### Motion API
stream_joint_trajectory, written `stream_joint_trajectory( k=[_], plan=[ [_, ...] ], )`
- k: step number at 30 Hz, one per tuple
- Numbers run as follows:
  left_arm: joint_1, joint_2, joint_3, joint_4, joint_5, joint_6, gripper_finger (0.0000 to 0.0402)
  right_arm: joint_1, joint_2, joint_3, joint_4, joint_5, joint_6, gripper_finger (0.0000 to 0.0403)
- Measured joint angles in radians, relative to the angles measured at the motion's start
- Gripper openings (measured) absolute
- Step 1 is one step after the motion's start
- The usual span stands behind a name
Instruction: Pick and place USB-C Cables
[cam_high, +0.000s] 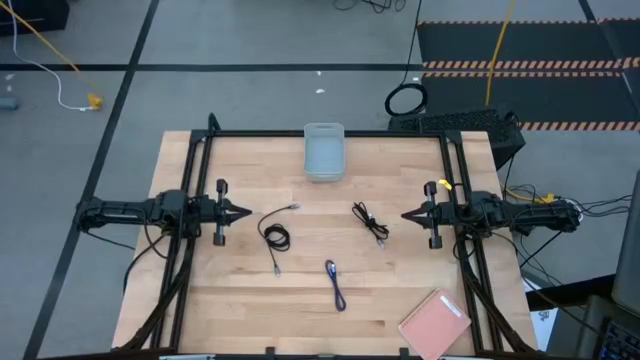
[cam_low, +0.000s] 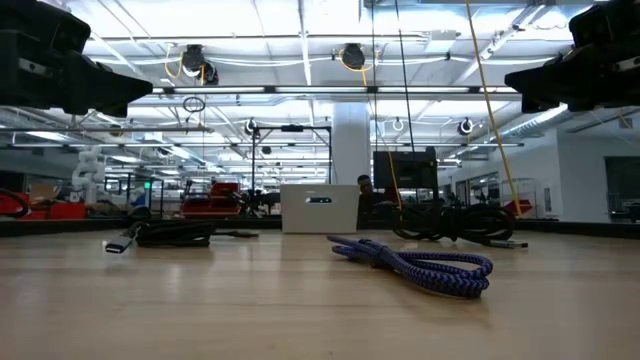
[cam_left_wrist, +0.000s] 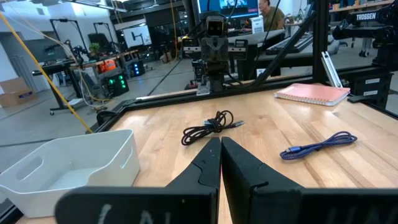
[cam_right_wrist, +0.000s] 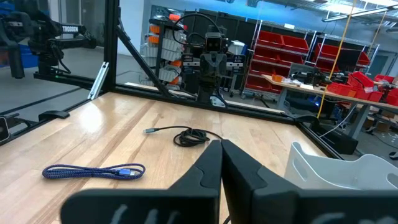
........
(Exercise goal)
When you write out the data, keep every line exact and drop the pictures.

(Solution to this problem)
### Motion API
stream_joint_trajectory, written `stream_joint_trajectory( k=[_], plan=[ [_, ...] ], )`
- k: step number at 30 Hz, one per tuple
- Numbers run as follows:
  left_arm: joint_1, joint_2, joint_3, joint_4, joint_5, joint_6, gripper_finger (0.0000 to 0.0402)
  right_arm: joint_1, joint_2, joint_3, joint_4, joint_5, joint_6, gripper_finger (0.0000 to 0.0403)
- Measured joint angles in radians, relative to the angles measured at the motion's start
- Gripper openings (measured) absolute
- Step 1 is one step after the motion's start
- The usual span stands behind a name
Instruction: Pick and place USB-C Cables
[cam_high, +0.000s] 
[cam_low, +0.000s] 
[cam_left_wrist, +0.000s] 
[cam_right_wrist, +0.000s] 

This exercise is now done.